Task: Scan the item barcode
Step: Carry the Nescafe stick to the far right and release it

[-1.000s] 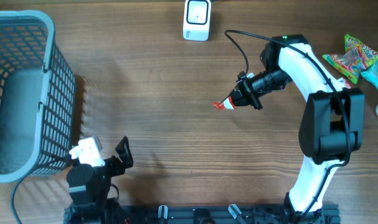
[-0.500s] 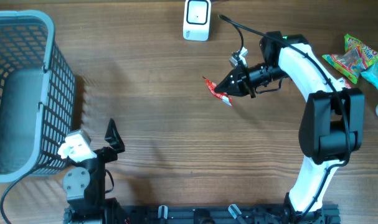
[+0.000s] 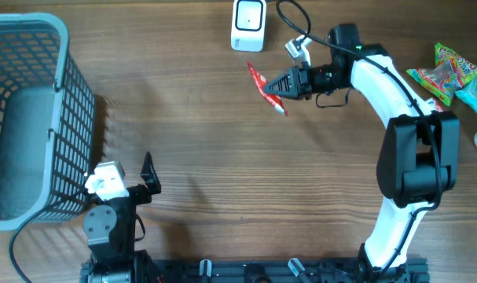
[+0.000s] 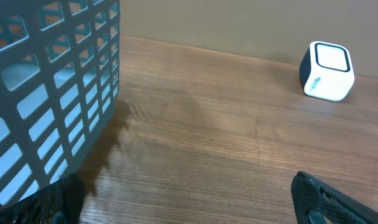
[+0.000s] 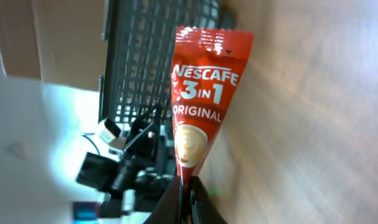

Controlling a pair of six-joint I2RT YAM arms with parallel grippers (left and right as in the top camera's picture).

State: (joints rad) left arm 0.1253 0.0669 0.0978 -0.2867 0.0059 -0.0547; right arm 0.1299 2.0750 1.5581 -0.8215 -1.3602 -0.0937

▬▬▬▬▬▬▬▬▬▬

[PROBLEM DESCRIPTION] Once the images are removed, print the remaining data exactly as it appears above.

[WRITTEN SOLUTION]
Task: Scan the item barcode
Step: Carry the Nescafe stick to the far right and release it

[-1.000s] 
[-0.500s] 
[+0.000s] 
[+0.000s] 
[+0.000s] 

Controlling a pair of six-joint I2RT YAM arms with parallel grippers (left and right as in the top camera's picture).

State: (joints rad) left arm 0.1253 0.0669 0.0978 -0.2867 0.0059 -0.0547; right arm 0.1299 2.0750 1.5581 -0.8215 -1.3602 -0.0937

The answer has been given, and the exercise is complete.